The diagnosis of this disease is obtained with certainty after the post-mortem study. The diagnosis of the living patient is clinical and becomes quite complex.

The low incidence of progressive supranuclear palsy makes its diagnosis difficult due to the lack of research and confusion with other types of diseases. For this reason, a differential diagnosis is usually carried out with diseases such as Parkinson’s, multisystemic atrophy, corticobasal denegration, frontotemporal dementia or dementia with Lewy bodies.

Diagnostic methods are carried out through different studies using different instruments:

  • On the one hand, structural neuroimaging studies are carried out through magnetic resonance imaging (MRI).
  • Functional neuroimaging studies make use of single photon emission computed tomography (SPECT).
  • Finally, positron emission tomography (PET) also stands out as a tool for the detection of this disease.

According to the  National Institute of Neurological Disorders and Stroke and the Society for Progressive Supranuclear Palsy,  there are different diagnostic criteria for this disease.

Woman getting an MRI scan

Inclusion criteria

Possible progressive supranuclear palsy

  • Gradually progressive disease.
  • Age of onset equal to or less than 40 years.
  • Both vertical gaze or slow vertical jerks and postural instability can be seen.
  • There is no evidence of other diseases that can explain the above points.

Probable progressive supranuclear palsy

  • Gradually progressive disease.
  • Age of onset equal to or less than 40 years.
  • Vertical gaze paralysis.
  • Postural instability.
  • There is no evidence of other diseases that can explain the above points.

Support criteria

  • Akinesia or symmetrical rigidity predominantly proximal.
  • Cervical dystonia.
  • Lack of response to treatment with levodopa, or a poor and transient response.
  • Early dysarthria or dysphagia.
  • Early cognitive decline with at least two of the following signs: apathy, reduced verbal fluency, impaired abstract thinking, imitation behaviors, or signs of frontal liberation.

Evaluation

Due to the scarce presence of this disease in the population, there is no standard and concrete evaluation for it. For this reason, the evaluation is carried out through unique cases, adapting different tests, tests and questionnaires to each patient.

Arnedo, Bembibre and Triviño (2012), through a particular case, present the evaluated areas and the tools used.

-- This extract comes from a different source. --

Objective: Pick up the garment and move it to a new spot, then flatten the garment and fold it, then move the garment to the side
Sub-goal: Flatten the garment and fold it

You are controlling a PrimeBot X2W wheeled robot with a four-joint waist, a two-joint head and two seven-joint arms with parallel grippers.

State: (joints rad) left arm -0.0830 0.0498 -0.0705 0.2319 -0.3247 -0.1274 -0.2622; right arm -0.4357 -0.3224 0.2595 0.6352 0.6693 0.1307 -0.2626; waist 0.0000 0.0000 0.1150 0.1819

  • Attention:  Stroke Test, Stroke Count, A Test and Color Stroke Test.
  • Language : Boston vocabulary test, semantics and phonetics, interview and brief language protocol.
  • Memory : digit subtest (WAIS-III), spatial location subscale (WMS-III) and Rey’s complex figure copy test.
  • Executive functions : Matrices subtest (WAIS-III), Similarities subtest (WAIS-III), 5-digit test and Wisconsin card classification test.
  • Gnosias : environmental sounds, tactile object recognition and Superimposed figure test.
  • Visuoperceptive functions : Battery of tests of visual perception of objects and space.
  • Praxias : King’s figure copy test, cubes subtest (WAIS-III), simple transitive and intransitive gestures, sequence of movements and use of objects.
  • Processing speed : execution time in timed tests.
  • Psychopathological scales : neuropsychiatric inventory.
  • Functional scales : Barthel index and Lawton and Brody scale.
Older woman with a psychologist

Treatment and conclusion

An effective and specific treatment for progressive supranuclear palsy is unknown. The only measures that are applied are palliative ones, so that the patient maintains an adequate quality of life. In the absence of treatment, the goal is to slow down the progression of the disease and promote the patient’s autonomy as much as possible.

The treatments that are usually applied range from visits to different specialists such as neurologists, psychologists, rehabilitators, etc. to pharmacological treatments such as levodopa, fluoxetine, amitriptyline or imipramine. And as for non-pharmacological measures, speech therapy, physiotherapy, cognitive stimulation or occupational therapy are mainly distinguished.

Without a doubt, research becomes a fundamental aspect to delve deeper into this currently unknown disease. In this way, its cause, evaluation and treatment can be investigated with greater precision.